▶ _The task_
Every line of the material that includes the word "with" is to be shown.

:::

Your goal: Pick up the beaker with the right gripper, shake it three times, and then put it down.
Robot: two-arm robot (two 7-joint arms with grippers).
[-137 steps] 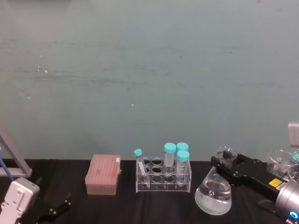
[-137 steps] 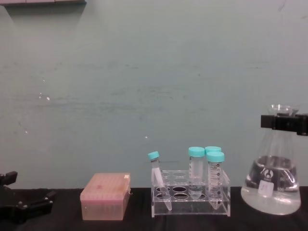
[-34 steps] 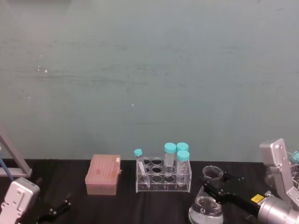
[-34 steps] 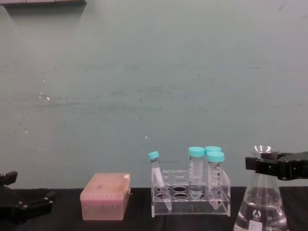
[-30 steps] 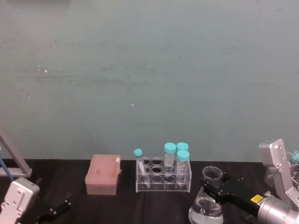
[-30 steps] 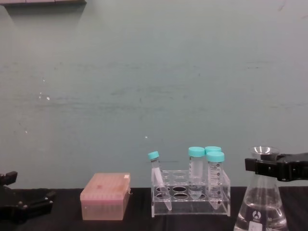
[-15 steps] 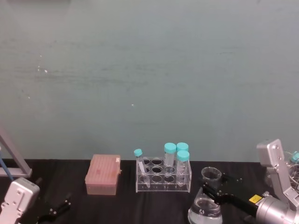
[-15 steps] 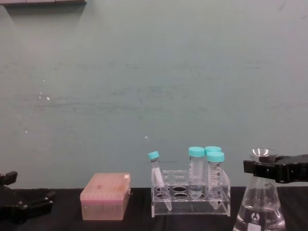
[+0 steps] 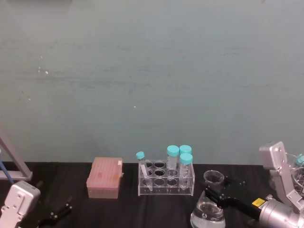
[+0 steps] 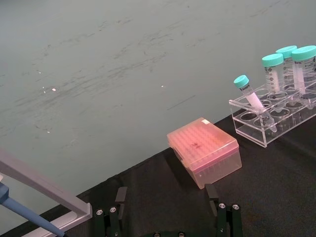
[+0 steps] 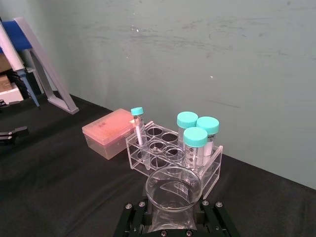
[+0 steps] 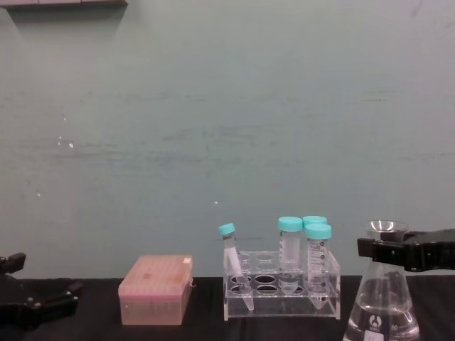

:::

▶ _Result_
Your goal: Pick up the beaker with the right gripper, shake it three times, and then put it down.
Robot: two-arm robot (two 7-joint arms with grippers).

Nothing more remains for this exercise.